The Green New Deal, released earlier this week by Rep. Alexandria Ocasio-Cortez (D–NY), has drawn plenty of criticism from conservatives, libertarians, and even some centrist liberals: New York magazine's Jonathan Chait advised Democrats to scrap it and start over.
Many of these articles—including ones penned by Reason's Ronald Bailey and Joe Setyon—have pointed how ludicrously broad the Green New Deal is. Notably, it does not confine itself to environmental policy: the proposal also asks for more education funding, more health care funding, the enforcement of "workplace health and safety, antidiscrimination, and wage and hour standards across all employers, industries, and sectors," enforcement of "trade rules," and, according to the Green New Deal's FAQ sheet, "economic security for all those who are unable or unwilling to work."
Why would the left include a provision about subsidizing the lifestyle of lazy people in its climate change manifesto?

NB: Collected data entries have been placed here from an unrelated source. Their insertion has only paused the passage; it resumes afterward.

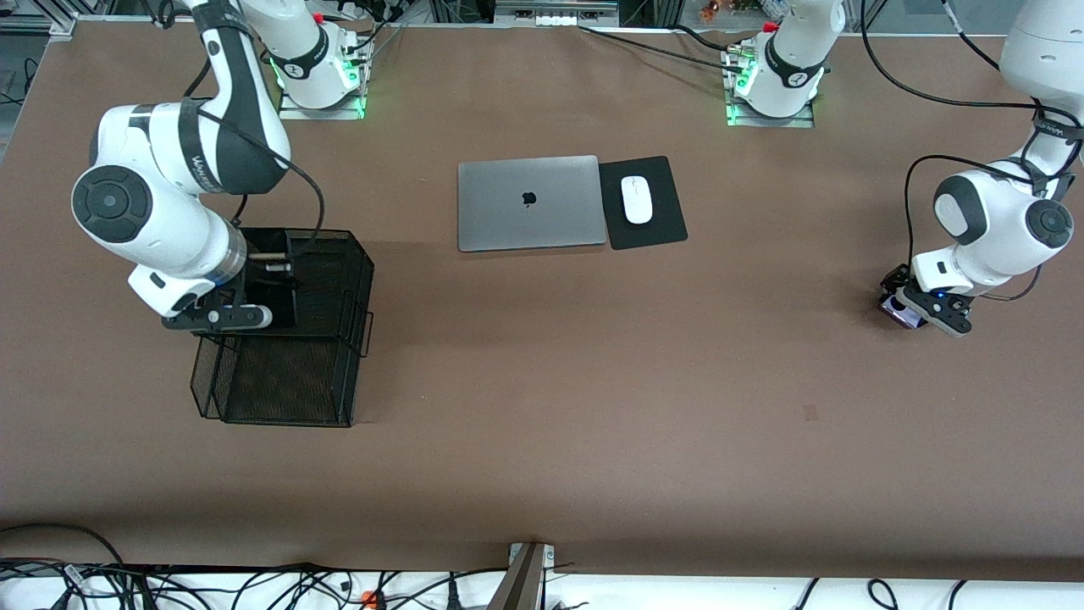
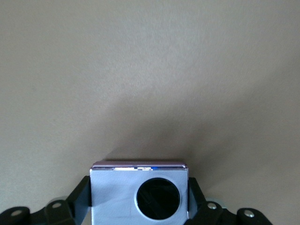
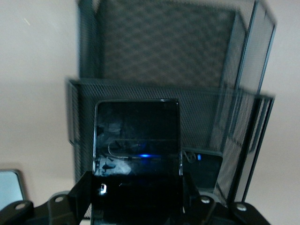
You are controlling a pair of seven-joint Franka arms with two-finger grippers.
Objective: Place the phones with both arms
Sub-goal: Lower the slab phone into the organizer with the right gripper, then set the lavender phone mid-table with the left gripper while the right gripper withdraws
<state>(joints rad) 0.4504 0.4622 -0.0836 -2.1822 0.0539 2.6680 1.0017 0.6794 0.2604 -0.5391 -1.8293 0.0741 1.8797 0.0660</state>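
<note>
I have the left gripper (image 1: 910, 312) down at the brown table (image 1: 593, 407) near the left arm's end, well apart from everything else, and its black fingers (image 2: 77, 199) are closed in against the two sides of the small square lilac flip phone (image 2: 139, 192), whose one visible round dark lens faces my left wrist camera; from the front camera only a sliver of lilac shows under the wrist, and I cannot tell whether the phone is off the table surface or resting on it. The right gripper (image 1: 246, 315) is over the black wire-mesh organizer basket (image 1: 330, 356) at the right arm's end of the table, fingers clamped tight on a black square flip phone (image 3: 137, 150) with a glossy face that stands up between them above the basket's compartments. In the right wrist view a second black phone (image 3: 205, 169) already sits inside a mesh compartment just beside the held one. Between the two arms, farther from the front camera, lie the closed silver laptop (image 1: 531, 203) and, touching its edge, a black mouse pad (image 1: 656, 229) with a white mouse (image 1: 637, 200) on it.
</note>
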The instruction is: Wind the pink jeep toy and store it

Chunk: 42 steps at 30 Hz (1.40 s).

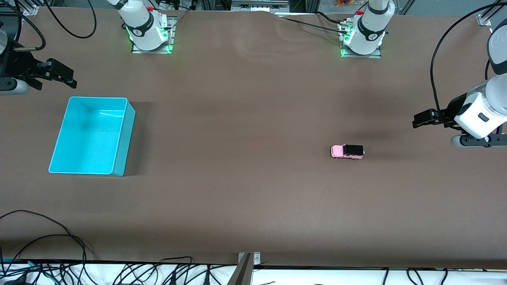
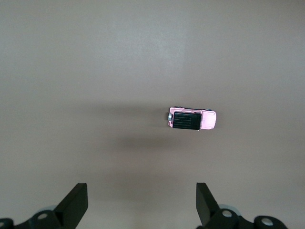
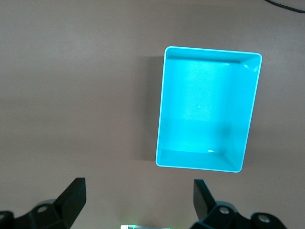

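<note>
The pink jeep toy [image 1: 347, 151] stands on its wheels on the brown table, toward the left arm's end; it also shows in the left wrist view [image 2: 192, 119]. My left gripper [image 1: 420, 118] hangs open and empty in the air over the table's end, apart from the jeep. Its open fingers [image 2: 75, 204] frame bare table in the wrist view. The turquoise bin [image 1: 93, 136] sits empty toward the right arm's end and shows in the right wrist view [image 3: 206, 109]. My right gripper [image 1: 65, 77] hangs open and empty over the table beside the bin.
The two arm bases [image 1: 148, 29] stand along the table's edge farthest from the front camera. Cables [image 1: 59, 241] lie along the edge nearest to that camera. Bare brown table lies between the bin and the jeep.
</note>
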### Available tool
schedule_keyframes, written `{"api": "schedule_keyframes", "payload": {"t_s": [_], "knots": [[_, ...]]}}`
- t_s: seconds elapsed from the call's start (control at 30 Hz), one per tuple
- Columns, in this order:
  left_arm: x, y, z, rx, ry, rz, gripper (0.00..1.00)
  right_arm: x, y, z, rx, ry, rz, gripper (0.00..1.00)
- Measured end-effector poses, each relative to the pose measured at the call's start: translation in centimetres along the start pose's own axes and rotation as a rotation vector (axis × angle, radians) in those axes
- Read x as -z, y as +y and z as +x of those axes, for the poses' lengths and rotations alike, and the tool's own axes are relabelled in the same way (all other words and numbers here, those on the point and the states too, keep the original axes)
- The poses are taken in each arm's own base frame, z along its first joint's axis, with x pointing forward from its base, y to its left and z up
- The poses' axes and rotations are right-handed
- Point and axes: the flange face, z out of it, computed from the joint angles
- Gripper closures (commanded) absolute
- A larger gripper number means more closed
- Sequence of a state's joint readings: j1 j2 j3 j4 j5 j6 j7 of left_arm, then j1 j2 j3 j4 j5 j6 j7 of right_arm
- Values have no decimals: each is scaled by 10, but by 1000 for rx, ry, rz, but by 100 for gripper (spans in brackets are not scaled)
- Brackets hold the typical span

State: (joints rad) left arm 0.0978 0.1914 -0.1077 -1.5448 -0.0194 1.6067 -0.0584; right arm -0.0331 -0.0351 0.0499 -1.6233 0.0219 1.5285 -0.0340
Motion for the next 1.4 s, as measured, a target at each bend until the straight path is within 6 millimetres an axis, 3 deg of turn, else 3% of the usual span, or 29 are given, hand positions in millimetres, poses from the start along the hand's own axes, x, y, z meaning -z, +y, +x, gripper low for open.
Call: {"api": "schedule_keyframes", "payload": {"t_s": [0.83,1.4], "knots": [[0,0,0,0,0,0,0,2,-6,1,12,7,-8,0],[0,0,0,-1,1,0,0,33,-7,1,14,76,-11,0]]}}
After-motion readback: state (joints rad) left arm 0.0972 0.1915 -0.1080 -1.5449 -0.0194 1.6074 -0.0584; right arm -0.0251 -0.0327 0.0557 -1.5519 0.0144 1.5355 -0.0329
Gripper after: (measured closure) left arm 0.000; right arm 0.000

Because that's what intersectionality requires.
As I explain in my forthcoming book, PANIC ATTACK: Young Radicals in the Age of Trump (pre-order it here), intersectionality is a philosophical framework that has come to completely dominate progressive activist thinking in the 30 years since the sociologist Kimberle Crenshaw first coined it. An intersectional progressive recognizes that racism, and sexism, and homophobia, and transphobia, and age-ism, and classism, and so on, are separate-but-related phenomena. To ignore just one of these sources of oppression is to fail intersectionality; the seriously social-justice minded must treat all of these issues as equally important and confront them en masse.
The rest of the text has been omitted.